**Exercise instructions**
Among the records, which lines include "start"? List them.

**Excerpted records**
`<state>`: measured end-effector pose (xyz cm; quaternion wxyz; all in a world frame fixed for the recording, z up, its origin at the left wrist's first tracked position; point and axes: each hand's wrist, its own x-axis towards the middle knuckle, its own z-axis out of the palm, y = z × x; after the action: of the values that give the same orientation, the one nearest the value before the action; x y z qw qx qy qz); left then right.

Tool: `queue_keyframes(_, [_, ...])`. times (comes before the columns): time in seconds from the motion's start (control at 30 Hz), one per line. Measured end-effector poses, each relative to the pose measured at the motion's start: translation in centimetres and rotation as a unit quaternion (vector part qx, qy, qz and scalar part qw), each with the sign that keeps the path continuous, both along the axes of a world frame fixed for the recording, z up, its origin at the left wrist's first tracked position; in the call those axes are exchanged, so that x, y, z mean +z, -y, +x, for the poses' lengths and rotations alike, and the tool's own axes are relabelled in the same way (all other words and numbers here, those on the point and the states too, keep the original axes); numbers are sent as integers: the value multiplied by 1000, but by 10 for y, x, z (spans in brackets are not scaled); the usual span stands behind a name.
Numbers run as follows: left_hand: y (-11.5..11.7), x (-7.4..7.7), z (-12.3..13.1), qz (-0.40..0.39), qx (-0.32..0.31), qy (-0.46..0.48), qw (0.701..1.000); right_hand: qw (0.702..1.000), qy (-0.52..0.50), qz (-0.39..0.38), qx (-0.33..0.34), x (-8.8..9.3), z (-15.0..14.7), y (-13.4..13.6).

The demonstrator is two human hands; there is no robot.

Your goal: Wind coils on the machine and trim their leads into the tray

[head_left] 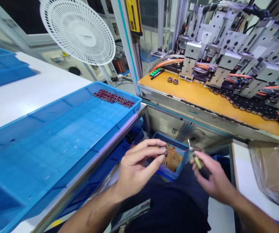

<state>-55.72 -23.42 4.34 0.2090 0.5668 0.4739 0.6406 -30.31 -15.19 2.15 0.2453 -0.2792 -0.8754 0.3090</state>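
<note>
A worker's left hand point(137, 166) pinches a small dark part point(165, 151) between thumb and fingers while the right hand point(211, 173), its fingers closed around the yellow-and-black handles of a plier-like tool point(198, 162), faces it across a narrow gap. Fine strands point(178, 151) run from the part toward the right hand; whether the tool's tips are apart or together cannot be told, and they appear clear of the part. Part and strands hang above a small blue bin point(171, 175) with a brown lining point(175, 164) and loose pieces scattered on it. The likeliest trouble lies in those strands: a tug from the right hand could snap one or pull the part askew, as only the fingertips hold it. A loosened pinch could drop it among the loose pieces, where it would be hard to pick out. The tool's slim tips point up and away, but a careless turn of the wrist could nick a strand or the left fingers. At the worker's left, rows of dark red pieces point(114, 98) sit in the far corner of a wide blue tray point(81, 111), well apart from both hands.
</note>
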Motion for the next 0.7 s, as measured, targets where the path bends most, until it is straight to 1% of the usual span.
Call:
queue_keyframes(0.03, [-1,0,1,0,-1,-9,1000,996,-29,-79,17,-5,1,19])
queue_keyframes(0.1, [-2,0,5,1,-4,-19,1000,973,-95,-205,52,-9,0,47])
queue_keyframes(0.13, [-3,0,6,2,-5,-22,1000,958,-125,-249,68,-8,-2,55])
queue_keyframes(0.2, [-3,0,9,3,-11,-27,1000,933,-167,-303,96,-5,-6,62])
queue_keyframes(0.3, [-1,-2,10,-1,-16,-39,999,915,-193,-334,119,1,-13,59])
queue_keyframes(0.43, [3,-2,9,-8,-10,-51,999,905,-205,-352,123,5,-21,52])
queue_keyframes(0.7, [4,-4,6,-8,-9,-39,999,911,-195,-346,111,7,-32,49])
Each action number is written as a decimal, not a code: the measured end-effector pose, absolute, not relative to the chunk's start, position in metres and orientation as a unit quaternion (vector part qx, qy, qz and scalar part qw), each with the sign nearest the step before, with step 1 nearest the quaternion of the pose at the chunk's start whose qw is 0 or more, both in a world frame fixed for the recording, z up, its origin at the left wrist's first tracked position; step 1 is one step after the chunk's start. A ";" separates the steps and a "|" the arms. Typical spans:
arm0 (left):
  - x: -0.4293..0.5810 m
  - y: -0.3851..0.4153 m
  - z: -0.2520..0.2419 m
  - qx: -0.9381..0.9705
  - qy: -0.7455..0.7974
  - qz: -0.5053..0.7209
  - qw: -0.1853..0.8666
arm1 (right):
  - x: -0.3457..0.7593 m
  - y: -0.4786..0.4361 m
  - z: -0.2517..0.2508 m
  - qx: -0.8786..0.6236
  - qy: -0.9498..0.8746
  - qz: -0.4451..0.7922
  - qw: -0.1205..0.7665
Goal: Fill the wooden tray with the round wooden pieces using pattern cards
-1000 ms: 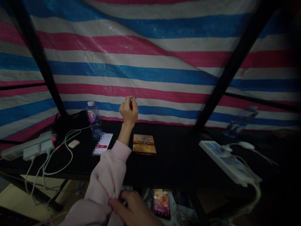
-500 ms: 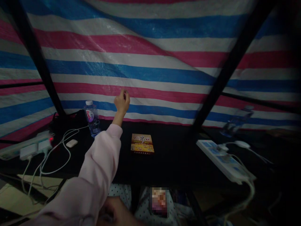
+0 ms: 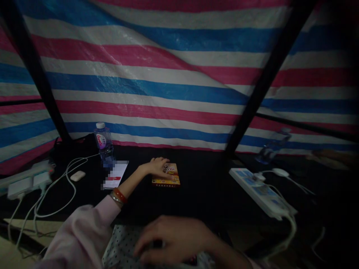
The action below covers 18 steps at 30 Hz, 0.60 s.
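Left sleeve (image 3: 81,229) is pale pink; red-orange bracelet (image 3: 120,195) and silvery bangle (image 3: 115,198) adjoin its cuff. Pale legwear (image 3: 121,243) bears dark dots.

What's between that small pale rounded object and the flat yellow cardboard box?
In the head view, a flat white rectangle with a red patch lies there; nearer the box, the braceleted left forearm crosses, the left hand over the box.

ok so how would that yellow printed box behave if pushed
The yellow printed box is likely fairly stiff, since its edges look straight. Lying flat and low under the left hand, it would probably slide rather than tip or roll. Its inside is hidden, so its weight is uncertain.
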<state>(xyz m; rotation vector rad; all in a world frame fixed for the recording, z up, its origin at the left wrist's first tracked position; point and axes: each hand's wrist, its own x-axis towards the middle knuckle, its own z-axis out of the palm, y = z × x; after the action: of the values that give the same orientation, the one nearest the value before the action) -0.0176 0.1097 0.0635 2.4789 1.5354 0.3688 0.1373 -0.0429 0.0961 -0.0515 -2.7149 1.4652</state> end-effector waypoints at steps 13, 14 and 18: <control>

**Written answer**
Tool: `queue_keyframes(_, [_, ...])`. times (comes before the columns): time in seconds from the motion's start (control at 30 Hz), one per line. Measured end-effector poses, each relative to the pose measured at the motion's start: translation in centimetres and rotation as a unit quaternion (vector part qx, qy, qz and scalar part qw), each with the sign that keeps the path continuous, both along the axes of a world frame fixed for the recording, z up, its origin at the left wrist's first tracked position; in the call those axes are exchanged, so that x, y, z mean +z, -y, +x, for the poses' lengths and rotations alike, and the tool's own axes are relabelled in the same way (all other words and numbers here, those on the point and the states too, keep the original axes); numbers are sent as integers: the value multiplied by 1000, but by 10 for y, x, z (spans in brackets are not scaled); the usual span stands behind a name.
Each action number is written as a decimal, not a code: the measured end-effector pose, absolute, not relative to the chunk's start, position in metres and orientation as a unit quaternion (vector part qx, qy, qz and scalar part qw), each with the sign nearest the step before, with step 1 nearest the quaternion of the pose at the chunk's start whose qw is 0 or more, both in a world frame fixed for the recording, z up, its origin at the left wrist's first tracked position; step 1 is one step after the chunk's start. A ";" separates the steps and a "|" the arms. Typical spans:

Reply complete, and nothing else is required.